デナー:もちろん、全てをボッシュ単独ではできません。状況に応じてパートナーと組んで、ビジネスを広げていく必要があります。

 例えば、自動運転分野ではダイムラーと技術協力し、完全自動運転の実現を目指しています。現在は世界で3000人ほどのエンジニアが、この分野の開発を進めています。

 伝統的なビジネスと同時に、新しいビジネスにも積極的に投資をしなければなりません。そのために昨年、スタートアップを支援するビジネスユニットも設立しました。ボッシュ社員にも、社内起業を奨励しています。ボッシュにいながら、起業家とのネットワークを構築することもできます。既に社内に設立しているベンチャーキャピタルと合わせて、技術、人脈、資金の3つの面から常に新しいトレンドをキャッチしておく体制が整いました。

デジタル化の進展と共に、業界の垣根は徐々に消滅し、従来であれば異業種だった企業との競争にもさらされるようになっています。こうした環境でもボッシュが競争力を維持するために必要な要素とは何でしょうか。

デナー:企業文化の育成に尽きると思います。特に、社内のコラボレーションと社員のモチベーションを高める努力がより重要性を増していきます。そのために、社員にできるだけ権限を委譲して自律的に仕事ができる環境を与えて、しかも社員が会社の製品やソリューションを通じて、どんな付加価値を社会に提供できるかを明示する必要があります。
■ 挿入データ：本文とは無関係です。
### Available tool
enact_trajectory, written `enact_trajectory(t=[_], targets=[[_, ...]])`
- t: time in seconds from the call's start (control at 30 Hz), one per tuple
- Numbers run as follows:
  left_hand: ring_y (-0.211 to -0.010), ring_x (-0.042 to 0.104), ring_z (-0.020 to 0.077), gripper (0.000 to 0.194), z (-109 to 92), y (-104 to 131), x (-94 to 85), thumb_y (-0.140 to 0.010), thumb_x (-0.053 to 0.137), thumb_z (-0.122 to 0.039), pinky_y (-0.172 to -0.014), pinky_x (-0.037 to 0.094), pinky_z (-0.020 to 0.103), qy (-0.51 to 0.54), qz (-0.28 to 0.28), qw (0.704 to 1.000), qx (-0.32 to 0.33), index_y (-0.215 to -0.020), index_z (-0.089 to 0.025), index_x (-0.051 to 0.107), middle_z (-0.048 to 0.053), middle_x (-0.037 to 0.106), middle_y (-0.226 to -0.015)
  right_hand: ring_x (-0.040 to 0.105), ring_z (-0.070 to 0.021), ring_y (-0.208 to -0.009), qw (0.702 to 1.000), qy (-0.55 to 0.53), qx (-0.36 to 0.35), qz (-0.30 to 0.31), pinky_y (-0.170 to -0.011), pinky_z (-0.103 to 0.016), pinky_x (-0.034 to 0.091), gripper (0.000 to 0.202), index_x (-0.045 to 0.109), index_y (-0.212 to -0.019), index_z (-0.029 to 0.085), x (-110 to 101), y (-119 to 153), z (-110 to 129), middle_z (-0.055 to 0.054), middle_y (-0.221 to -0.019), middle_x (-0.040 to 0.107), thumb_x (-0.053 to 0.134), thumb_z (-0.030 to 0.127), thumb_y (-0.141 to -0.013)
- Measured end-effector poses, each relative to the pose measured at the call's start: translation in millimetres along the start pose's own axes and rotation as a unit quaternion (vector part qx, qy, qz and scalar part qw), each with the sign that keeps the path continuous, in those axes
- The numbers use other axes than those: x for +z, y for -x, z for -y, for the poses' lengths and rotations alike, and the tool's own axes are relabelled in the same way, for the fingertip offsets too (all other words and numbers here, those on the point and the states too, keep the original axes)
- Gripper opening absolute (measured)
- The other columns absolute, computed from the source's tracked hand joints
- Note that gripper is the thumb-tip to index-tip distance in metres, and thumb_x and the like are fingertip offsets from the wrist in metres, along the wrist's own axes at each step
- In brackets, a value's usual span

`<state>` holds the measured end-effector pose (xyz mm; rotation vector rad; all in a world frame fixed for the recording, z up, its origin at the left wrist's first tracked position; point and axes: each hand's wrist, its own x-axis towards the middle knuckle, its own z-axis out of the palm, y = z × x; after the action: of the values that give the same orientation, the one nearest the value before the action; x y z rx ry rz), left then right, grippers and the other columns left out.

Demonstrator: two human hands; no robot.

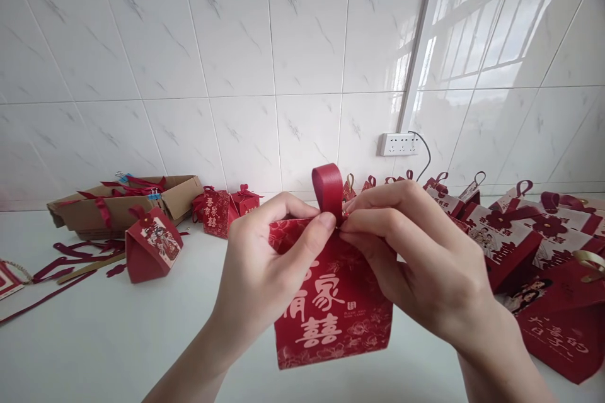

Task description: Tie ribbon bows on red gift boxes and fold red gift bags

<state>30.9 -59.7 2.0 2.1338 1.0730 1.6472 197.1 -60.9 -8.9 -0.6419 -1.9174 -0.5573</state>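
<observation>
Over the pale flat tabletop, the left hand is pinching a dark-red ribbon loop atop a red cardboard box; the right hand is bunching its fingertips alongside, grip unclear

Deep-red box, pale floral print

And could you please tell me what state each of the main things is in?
Red gift box: held up, slightly tilted.
Ribbon loop: raised above the box top.
Left hand: pinching the loop's base.
Right hand: fingertips together beside that base.
Cardboard box: open, ribbons draped over its rim.
Small picture box: standing upright.
Loose ribbon strips: lying scattered.
Boxes on the right: clustered together.
Power strip: level, cable at its right end.
</observation>
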Motion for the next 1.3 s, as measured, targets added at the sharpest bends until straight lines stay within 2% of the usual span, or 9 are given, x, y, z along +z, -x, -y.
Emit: enact_trajectory(t=[0.13,0.27,0.4,0.53,0.63,0.73,0.87,1.17,1.3], targets=[[-0.048,0.051,0.0074,0.016,2,0,-0.5,-0.083,0.06,-0.025,-0.044,0.042,0.017,0.002,0.003,1.0,0.016,-0.068,-0.021,0.058,-0.005,0.057,-0.056,0.059,-0.0153,-0.076,0.998,-0.054,0.025,-0.003,-0.067,-0.03,0.053,0.015,0.058,-0.086,0.021,0,0,1,-0.006,-0.086,0.056,0.052,0.007,-0.086],[-0.052,0.056,0.0084,0.015,4,0,-3.2,-0.082,0.062,-0.024,-0.049,0.047,0.017,0.016,0.018,0.999,0.048,-0.068,-0.021,0.059,-0.005,0.06,-0.058,0.062,-0.0161,-0.078,0.969,-0.205,0.137,-0.006,-0.065,-0.028,0.054,0.016,0.057,-0.096,0.024,-2,0,4,-0.004,-0.086,0.061,0.058,0.013,-0.085],[-0.056,0.059,0.0096,0.009,5,-1,-5.1,-0.082,0.062,-0.026,-0.049,0.048,0.018,0.024,0.047,0.998,0.043,-0.074,-0.022,0.064,-0.004,0.064,-0.064,0.062,-0.0131,-0.068,0.95,-0.23,0.209,0.015,-0.054,-0.021,0.051,0.016,0.06,-0.098,0.026,-6,1,6,0.0,-0.079,0.064,0.062,0.017,-0.085],[-0.067,0.063,0.0133,0.006,4,0,-4.6,-0.077,0.067,-0.026,-0.058,0.053,0.021,0.046,0.075,0.996,0.024,-0.082,-0.023,0.065,-0.001,0.068,-0.075,0.057,-0.0101,-0.059,0.952,-0.21,0.22,0.032,-0.048,-0.018,0.046,0.003,0.063,-0.082,0.023,-10,-1,4,0.001,-0.071,0.062,0.063,0.02,-0.084],[-0.071,0.065,0.0133,0.004,3,1,-2.0,-0.078,0.065,-0.022,-0.062,0.055,0.02,0.065,0.058,0.996,0.022,-0.081,-0.023,0.065,-0.001,0.069,-0.078,0.058,-0.0093,-0.06,0.942,-0.242,0.228,0.045,-0.05,-0.017,0.047,0.004,0.063,-0.084,0.022,-11,-2,3,0.002,-0.073,0.063,0.061,0.02,-0.086],[-0.061,0.063,0.0111,0.004,2,3,0.3,-0.078,0.064,-0.02,-0.053,0.052,0.018,0.079,0.025,0.996,0.016,-0.076,-0.023,0.065,-0.003,0.067,-0.068,0.061,-0.0101,-0.066,0.924,-0.292,0.236,0.07,-0.055,-0.017,0.049,0.006,0.064,-0.088,0.022,-11,-3,1,0.001,-0.077,0.065,0.058,0.02,-0.088],[-0.06,0.062,0.0122,0.002,3,2,-1.0,-0.078,0.064,-0.022,-0.051,0.051,0.019,0.078,0.045,0.996,0.001,-0.077,-0.021,0.065,-0.002,0.066,-0.066,0.061,-0.0091,-0.068,0.919,-0.307,0.23,0.085,-0.056,-0.016,0.049,0.01,0.065,-0.094,0.023,-12,-3,1,0.001,-0.08,0.065,0.058,0.018,-0.088],[-0.069,0.064,0.0129,0.005,5,2,-2.6,-0.079,0.06,-0.019,-0.06,0.054,0.02,0.089,0.06,0.994,0.018,-0.082,-0.021,0.064,-0.001,0.068,-0.076,0.056,-0.0081,-0.057,0.917,-0.29,0.258,0.091,-0.044,-0.015,0.044,0.005,0.061,-0.082,0.018,-10,-7,4,0.0,-0.074,0.063,0.057,0.019,-0.087],[-0.076,0.067,0.0158,0.009,4,0,-2.7,-0.077,0.065,-0.021,-0.066,0.057,0.023,0.073,0.062,0.995,0.009,-0.086,-0.023,0.065,0.0,0.07,-0.082,0.061,-0.0112,-0.065,0.907,-0.322,0.258,0.08,-0.051,-0.018,0.05,0.008,0.063,-0.093,0.02,-9,-2,2,-0.002,-0.082,0.065,0.058,0.024,-0.088]])
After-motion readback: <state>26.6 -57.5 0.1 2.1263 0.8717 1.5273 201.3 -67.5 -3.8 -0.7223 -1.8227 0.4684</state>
 社員が働く環境もとても大切になるでしょう。コネクテッドの世界が到来すれば、もはや従来のように工場に朝9時から午後5時まで集まって働く必要がなくなるかも知れません。場所の制約から解放され、新しい働き方が可能になるでしょう。

 その意味で、未来の職場がどうなるのか、常にイメージしながら経営に当たっています。それは、単純なオフィス環境だけでなく、制度なども含めて、社員のコンディションをベストに保ち、かつ刺激に満ちたものにすることが大切だからです。

 ただ、ボッシュが創業以来掲げてきた理念は変わりません。「Invented for Life」というスローガンが示すように、ボッシュはいつまでも人と社会に役立つ先進技術を提供する会社であり続けたいのです。